As the Lead UX on our Common Component Library (CCL), I used to lean heavily on engineering resources to bring designs to life in Storybook. But recently, those resources weren't available. I had one Senior Developer available as a mentor, but the actual coding workload fell entirely on me.
I had a choice: Let the CCL roadmap stall, or figure out how to build production-grade Angular components myself.
The Challenge
It wasn't just about "getting it to work." The CCL is a federated library used by multiple teams. It requires strict adherence to Accessibility (WCAG), rigorous Unit Testing, and passing enterprise-grade static analysis (SonarQube).
The Solution: Steering, Not Chatting
I started by testing AI workflows (Cursor, Google Antigravity) on personal portfolio projects to build confidence. Once I was ready, I requested a corporate Kiro license and paired it with a Spec-Driven Workflow under my mentor's guidance:
- Steering Documents: I created persistent context files that act as a "Constitution" for the codebase. This ensures the AI follows our Senior Dev's exact SOPs, standardizing the code even though I’m not a career engineer.
- Figma MCP Integration: I fed design context directly from Figma to the IDE, skipping the translation errors between design and code.

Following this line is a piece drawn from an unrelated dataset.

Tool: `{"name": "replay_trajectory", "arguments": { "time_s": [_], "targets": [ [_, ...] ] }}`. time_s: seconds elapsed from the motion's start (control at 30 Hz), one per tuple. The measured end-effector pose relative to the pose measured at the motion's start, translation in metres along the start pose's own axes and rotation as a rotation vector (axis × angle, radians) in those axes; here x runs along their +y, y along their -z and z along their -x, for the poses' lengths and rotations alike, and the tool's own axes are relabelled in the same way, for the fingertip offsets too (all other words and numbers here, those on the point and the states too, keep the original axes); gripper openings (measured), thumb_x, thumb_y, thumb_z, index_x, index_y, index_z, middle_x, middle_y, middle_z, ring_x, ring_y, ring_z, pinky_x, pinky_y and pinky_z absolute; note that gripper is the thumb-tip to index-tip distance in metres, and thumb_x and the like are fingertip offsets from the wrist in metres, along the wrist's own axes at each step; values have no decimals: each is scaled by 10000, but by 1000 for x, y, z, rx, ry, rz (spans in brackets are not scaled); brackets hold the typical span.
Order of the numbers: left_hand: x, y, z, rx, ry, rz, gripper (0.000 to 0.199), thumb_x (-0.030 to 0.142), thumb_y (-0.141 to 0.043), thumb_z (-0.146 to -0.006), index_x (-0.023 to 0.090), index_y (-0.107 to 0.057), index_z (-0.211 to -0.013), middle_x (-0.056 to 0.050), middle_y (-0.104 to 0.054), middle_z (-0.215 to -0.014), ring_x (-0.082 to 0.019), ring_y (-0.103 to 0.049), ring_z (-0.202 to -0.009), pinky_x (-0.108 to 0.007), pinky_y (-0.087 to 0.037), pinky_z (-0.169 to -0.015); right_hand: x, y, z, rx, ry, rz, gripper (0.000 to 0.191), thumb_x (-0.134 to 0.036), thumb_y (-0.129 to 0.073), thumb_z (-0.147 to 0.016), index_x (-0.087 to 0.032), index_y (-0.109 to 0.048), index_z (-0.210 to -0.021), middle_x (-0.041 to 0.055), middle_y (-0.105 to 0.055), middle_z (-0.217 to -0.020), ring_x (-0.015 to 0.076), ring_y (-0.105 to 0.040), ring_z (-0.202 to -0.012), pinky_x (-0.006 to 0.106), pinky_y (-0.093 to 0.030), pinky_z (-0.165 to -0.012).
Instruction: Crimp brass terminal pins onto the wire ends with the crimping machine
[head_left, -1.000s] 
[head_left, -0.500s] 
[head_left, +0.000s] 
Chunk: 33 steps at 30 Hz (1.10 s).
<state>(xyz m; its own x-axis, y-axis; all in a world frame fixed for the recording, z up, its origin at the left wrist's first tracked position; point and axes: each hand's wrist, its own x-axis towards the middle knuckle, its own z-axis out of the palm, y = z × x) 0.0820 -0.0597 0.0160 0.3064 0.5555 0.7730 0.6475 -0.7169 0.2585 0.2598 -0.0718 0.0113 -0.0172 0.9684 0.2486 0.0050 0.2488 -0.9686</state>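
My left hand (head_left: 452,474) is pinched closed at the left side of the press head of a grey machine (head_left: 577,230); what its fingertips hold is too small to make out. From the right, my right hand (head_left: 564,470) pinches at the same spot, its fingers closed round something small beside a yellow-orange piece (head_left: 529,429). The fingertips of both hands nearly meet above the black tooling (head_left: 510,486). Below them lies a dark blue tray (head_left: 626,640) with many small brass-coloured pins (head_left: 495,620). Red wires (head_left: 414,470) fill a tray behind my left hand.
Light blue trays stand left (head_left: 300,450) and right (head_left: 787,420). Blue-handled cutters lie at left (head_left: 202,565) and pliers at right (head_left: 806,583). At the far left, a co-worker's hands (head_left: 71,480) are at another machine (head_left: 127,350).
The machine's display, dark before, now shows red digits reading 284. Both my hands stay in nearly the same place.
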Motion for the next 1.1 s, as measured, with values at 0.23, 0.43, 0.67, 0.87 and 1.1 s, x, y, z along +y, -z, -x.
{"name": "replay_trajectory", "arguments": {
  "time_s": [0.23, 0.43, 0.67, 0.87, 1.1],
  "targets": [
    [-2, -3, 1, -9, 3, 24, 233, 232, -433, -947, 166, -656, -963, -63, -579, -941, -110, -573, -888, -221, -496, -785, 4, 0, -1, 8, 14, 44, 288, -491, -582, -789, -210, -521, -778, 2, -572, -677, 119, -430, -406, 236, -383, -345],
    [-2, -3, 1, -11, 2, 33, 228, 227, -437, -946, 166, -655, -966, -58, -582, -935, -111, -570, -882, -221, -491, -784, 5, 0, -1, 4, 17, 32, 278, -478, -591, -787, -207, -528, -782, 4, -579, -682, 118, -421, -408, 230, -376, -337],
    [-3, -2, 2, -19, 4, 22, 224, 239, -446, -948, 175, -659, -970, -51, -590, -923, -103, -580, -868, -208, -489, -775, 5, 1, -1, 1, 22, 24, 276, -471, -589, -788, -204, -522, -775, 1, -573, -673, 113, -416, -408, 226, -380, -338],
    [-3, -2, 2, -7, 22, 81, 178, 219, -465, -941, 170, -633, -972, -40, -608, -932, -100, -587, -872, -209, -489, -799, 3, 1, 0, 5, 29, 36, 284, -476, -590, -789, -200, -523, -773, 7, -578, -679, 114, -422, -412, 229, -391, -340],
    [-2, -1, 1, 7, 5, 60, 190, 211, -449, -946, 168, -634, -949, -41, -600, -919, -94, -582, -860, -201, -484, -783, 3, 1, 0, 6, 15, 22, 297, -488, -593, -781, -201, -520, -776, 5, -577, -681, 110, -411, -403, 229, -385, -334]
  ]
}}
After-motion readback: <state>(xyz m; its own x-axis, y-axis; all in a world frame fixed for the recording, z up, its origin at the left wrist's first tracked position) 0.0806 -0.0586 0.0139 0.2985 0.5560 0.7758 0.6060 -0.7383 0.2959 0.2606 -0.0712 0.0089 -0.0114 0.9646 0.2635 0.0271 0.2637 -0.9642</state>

- Task Specs (AI-Drafted & Refined): I didn't write specs from scratch. I pasted Jira requirements into Kiro to draft the technical plan, then refined it through dialogue—acting as the architect—and even cross-checked the approach with our internal Copilot for a "second opinion" before any code was written.
The Results (ROI)
Looking at my metrics across all 12+ tickets from the last month, the pattern is consistent.
Whether it was building a complex Table Component (2.5 hrs with AI vs 24 hrs manual), handling tricky Scheduler Logic (1.5 hrs with AI vs 16 hrs manual), or managing a full Angular 20 Upgrade (5 hrs with AI vs 20 hrs manual), the efficiency gains are undeniable.
- Cumulative Impact: In just over a month, we’ve tracked over $16,000 in cost avoidance.
- Consistency: We are seeing a steady ~80% reduction in engineering time per ticket compared to manual estimates.
- Quality: We are consistently passing SonarQube quality gates (0% security hotspots, 'A' reliability) on the first major push.
AI didn't just help me write code; it bridged the gap between my design intent and engineering reality, turning a resource gap into a delivery surplus.
I’m curious—are other designers using AI to cross the boundary into production engineering?